Samsung announced its plans for world domination Tuesday.
The South Korean conglomerate said it would invest approximately $20.6 billion and boost employment by around 45,000 as part of its expansion into solar, energy efficiency, light-emitting diodes and other green markets. Samsung has already said it wants to be number one in solar by 2015.
In January, Samsung said it would invest around $6.6 billion into solar and wind projects into Ontario.
If you work at a green company, this is probably really scary news. Why? I'll give you three reasons.
First: while many conglomerates often become saddled by bureaucratic inertia, internal politics and conservative product planning, Samsung has shown it can escape that trap. Back in the mid-1990s, the company was a second-tier maker of the kind of electronics you might buy at a drugstore: alarm clocks, portable air conditioners, portable TVs. The company's management didn't put much stock in industrial design, branding and marketing. Quality control was middling.
Then came the 1997 Asian currency crisis, which hit South Korea particularly hard. Samsung was forced to slash roughly 34 percent of its work force, dropping from 83,800 employees to 55,000 worldwide. It also had to sell, dissolve or restructure 100 business groups.

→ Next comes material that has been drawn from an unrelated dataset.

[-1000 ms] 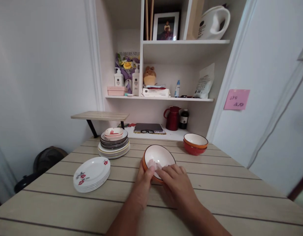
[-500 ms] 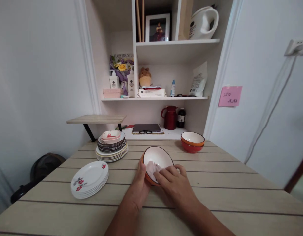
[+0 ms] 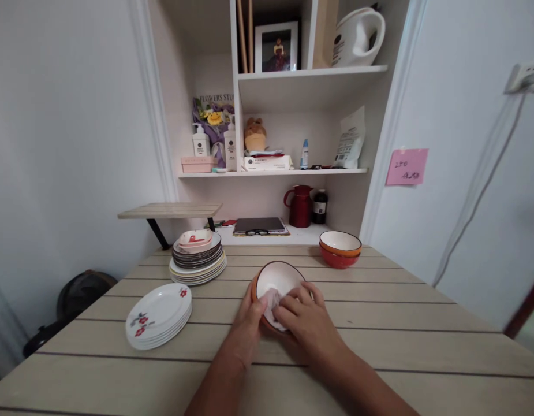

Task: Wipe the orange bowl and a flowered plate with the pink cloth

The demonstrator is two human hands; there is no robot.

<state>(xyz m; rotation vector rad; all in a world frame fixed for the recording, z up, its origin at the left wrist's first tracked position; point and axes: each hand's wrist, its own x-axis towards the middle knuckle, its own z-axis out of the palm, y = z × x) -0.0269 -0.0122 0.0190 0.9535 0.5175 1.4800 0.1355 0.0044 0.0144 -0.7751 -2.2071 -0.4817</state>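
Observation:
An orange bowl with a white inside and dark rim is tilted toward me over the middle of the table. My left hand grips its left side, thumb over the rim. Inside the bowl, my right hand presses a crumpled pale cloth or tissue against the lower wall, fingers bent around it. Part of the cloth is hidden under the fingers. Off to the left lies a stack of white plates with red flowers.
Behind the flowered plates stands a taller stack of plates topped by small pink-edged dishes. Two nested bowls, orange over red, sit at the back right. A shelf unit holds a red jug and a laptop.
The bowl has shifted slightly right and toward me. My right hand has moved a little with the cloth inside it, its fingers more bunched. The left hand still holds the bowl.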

Rather than follow the usual strategy -- cut prices -- Samsung decided to go upscale. It hired Foote, Cone & Belding and Western marketing execs to build a brand and became an Olympics sponsor. It even began to hire designers in Tokyo and from schools like Parsons, the New School for Design in New York and the Royal Academy of Art, whereas the old Samsung was just as likely to hire a ring-tailed lemur as an art-school grad. An early presentation on global branding by a new marketing hire was met with silence by execs, a Samsung exec told me a few years ago, until then-CEO Jong Yong Yun said: "I know what you are thinking, but touch him and you're dead."
By the middle of this decade, Samsung had become the leader (or within striking distance of the number-one spot) in TVs, cell phones, flash memory chips, displays and other categories. It received kudos for things like the first dual-screen phones and improved quality, which then made it a sought-after partner. Samsung no longer lived in the shadow of Sony. In consumer electronics, it was the equivalent of the Super Bowl.
During another episode, cell phone quality began to falter. Yun had workers build a huge pile of recently produced cell phones. They were then crushed.
Second: manufacturing prowess. Samsung Electronics has 111 subsidiaries, offices in 194 locations and nearly 167,000 employees. It produces components as well as finished products. And this is just the electronics division. The Samsung group includes companies specializing in hotels, construction, chemicals, securities, sugar, etc., all of whom are potential test customers and lab partners. Much of the research and manufacturing know-how for solar panels will come straight from their LCD TV lines.
Three: nationalism. South Korea's unemployment rate hit 5 percent in January, high for the nation. It also sees China absorbing the export opportunities in green. The recovery from the currency crisis was paved by exports. Relations between the government and Samsung and LG remain quite amiable. A former Samsung president a few years ago served as the minister of information technology.
Thus, you've got a company that's rich, powerful, obsessive and wiling to adapt itself that also works with the government on industrial policies. And rather than buy companies like Siemens or General Electric, Samsung builds from within. But don't take my word for it -- ask Sony about them.
The company has already laid out an ambitious carbon reduction plan. It wants to reduce greenhouse gas emissions from both its operations and from the use of its products by 50 percent by 2013 on a normalized sales basis. In 2008, Samsung and its products emitted 9.4 million tons of greenhouse gases, with about 60 percent of the emissions coming indirectly through product use. By 2010, greenhouse gases will be down 45 percent from 2001. By the end of the year, it wants to reduce standby power on all of its electronics to 1 watt.
"A large portion of our manufacturing is in semiconductors, so there, reduction is about simplifying the lines, being more efficient about processing the wafers," David Steel, senior vice president of strategic marketing, told us last year.
What could hurt it? Conglomeritis could always strike and stifle the push. The company may also come to learn that selling TVs remains far more profitable than solar panels. LED bulbs will quickly decline in price, taking some of the excitement out of the market. Many of the markets Samsung wants to enter already have strong incumbents, as well.
On the other hand, the electronics giants all fear that consumer electronics may continue to get more difficult and challenging over time. Green, many believe, will be the best path for growth. Either way, expect to see Asian giants like Samsung more often.